FLEISCHMANN: But a large portion of the expenditures [on the arts] are basically expenses on personnel.  It would at present be a great hardship if people in that sector were, for example, fired.

BERNHARD: Well, some people will have to be fired; some people will also have to come [back] to life; the stages of our major theaters are frequented by actual corpses, there are literally thousands of people [there] who at bottom are chickenfeed and who are simply tolerated.  The theaters must support themselves, [especially] the state theaters.  The very word [“state theater”] is nonsensical.  A theater belongs in a specific building, whose rent and everything else has to be collected on the spot.  As it happens, I’ve got one of those buzzwords [for it]—all buzzwords are, of course, abominable—but, anyway, the word in question, “downsizing,” would in this case actually be appropriate.  Every single one of them deserves to be downsized, right down to the point where they’re invisible.  And if the actors put on good theater, then people will go into the theaters, and then they will manage to support themselves.

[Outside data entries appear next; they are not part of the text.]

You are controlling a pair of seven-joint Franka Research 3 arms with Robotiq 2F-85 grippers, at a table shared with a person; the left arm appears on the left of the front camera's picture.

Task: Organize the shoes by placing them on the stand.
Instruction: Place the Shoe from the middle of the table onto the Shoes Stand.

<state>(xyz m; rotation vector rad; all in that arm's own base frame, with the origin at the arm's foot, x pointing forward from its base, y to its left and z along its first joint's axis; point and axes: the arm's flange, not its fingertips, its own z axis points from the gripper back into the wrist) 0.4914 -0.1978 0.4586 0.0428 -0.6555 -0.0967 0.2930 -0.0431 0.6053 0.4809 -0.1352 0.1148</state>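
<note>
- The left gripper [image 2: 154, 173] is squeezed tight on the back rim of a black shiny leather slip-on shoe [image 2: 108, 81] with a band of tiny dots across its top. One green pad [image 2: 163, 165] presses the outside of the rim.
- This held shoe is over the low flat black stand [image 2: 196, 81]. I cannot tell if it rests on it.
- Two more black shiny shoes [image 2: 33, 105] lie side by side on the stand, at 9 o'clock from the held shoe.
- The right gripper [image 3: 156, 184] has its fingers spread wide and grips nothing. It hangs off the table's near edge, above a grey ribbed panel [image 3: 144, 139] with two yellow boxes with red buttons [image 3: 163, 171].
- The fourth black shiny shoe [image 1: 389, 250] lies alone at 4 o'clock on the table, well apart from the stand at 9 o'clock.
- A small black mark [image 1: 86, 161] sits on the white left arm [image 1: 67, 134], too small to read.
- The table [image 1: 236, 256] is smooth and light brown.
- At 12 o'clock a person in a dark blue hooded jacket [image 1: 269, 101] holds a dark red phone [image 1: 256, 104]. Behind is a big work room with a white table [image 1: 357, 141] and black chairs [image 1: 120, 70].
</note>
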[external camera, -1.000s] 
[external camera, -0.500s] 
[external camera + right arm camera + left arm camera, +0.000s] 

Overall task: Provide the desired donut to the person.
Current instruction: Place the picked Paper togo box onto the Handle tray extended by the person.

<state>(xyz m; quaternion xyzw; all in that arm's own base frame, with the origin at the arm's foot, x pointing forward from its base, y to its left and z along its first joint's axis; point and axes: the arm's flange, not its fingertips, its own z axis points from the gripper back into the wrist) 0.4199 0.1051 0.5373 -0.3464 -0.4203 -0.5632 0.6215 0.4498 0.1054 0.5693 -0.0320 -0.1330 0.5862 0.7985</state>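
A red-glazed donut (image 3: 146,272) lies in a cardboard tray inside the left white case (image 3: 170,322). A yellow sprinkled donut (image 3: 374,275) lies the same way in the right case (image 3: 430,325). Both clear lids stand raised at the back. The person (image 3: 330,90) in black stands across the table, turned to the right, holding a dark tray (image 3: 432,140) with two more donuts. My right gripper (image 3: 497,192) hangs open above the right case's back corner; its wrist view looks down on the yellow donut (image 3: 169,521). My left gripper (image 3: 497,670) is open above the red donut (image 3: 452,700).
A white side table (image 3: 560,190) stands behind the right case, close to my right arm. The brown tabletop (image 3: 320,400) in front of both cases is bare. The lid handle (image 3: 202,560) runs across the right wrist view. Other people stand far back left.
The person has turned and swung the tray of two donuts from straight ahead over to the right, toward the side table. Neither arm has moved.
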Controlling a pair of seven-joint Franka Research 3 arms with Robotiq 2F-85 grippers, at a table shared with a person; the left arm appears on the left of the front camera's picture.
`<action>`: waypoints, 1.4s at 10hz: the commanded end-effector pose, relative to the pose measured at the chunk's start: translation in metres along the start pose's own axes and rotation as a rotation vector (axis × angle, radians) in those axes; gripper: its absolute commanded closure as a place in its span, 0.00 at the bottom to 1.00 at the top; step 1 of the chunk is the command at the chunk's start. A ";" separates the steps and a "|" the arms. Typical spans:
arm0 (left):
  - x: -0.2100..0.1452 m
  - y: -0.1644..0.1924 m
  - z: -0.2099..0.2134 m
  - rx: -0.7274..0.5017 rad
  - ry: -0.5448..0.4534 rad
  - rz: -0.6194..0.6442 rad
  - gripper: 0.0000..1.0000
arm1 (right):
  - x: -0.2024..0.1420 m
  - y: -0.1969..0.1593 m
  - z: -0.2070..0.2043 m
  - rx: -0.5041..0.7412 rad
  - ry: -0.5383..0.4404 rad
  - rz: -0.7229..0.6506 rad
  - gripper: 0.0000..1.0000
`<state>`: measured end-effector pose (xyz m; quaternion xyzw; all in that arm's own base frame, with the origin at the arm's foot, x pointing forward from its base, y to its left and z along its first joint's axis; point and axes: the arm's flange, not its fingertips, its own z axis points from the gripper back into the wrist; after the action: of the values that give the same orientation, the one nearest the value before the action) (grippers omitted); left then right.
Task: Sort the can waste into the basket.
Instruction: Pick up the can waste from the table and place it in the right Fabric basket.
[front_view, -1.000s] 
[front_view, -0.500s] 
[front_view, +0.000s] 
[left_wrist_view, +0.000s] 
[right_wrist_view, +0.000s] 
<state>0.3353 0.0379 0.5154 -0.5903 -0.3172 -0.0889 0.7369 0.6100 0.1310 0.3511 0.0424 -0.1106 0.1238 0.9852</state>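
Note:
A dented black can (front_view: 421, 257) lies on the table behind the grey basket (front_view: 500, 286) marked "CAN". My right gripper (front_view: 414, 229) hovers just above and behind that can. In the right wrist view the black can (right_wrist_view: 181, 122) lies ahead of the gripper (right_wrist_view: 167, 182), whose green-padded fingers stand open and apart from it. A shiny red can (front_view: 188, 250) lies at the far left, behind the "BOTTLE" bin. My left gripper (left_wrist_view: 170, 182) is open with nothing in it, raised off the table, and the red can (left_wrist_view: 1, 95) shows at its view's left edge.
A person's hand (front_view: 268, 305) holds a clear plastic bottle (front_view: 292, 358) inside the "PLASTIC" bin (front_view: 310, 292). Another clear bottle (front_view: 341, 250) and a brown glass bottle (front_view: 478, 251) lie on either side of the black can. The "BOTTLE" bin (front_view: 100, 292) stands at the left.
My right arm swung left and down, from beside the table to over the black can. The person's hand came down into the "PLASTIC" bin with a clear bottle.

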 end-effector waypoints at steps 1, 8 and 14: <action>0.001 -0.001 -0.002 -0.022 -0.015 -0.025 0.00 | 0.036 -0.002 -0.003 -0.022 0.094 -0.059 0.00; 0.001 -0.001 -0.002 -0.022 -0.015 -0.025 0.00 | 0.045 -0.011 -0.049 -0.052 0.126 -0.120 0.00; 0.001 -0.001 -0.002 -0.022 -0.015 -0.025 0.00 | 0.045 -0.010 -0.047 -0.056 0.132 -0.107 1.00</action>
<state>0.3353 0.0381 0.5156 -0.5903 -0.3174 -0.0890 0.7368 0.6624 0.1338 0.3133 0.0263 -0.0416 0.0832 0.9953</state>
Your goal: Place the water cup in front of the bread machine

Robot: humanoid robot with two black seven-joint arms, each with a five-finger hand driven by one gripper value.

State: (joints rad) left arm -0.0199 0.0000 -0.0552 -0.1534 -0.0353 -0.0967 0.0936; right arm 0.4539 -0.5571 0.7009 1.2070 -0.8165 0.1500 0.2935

FLEISCHMANN: And what if one of these theaters then says, “Thomas Bernhard is demanding too high a percentage of the takings; we’ve got to cut his share back”?

BERNHARD: I am a businessman and I’ll demand, you know, what my product is worth.  It’s like my great-grandfather used to say: “I’m selling butter for this price; if you don’t want my butter and think it’s too expensive, then get the hell out of here.”  And because I hardly ever allow my plays to be performed and even then just once, I’m a relatively low-cost investment.  But for that one time I intend to get as much as I think I deserve for the time I’ve spent working on the play.  I’ve never made a fuss as a matter of principle or been a chiseller over what’s due to me [“as an artist”], because that’s all official [claptrap], and I’ve always detested the herd instinct, even [when it comes to getting paid].  Anybody who produces something has a sense of what it’s worth, and you can have it for that price, which I intend to have.  If the price isn’t right, too bad!  That’s the best system there is.  It’s the only one I’ve ever known.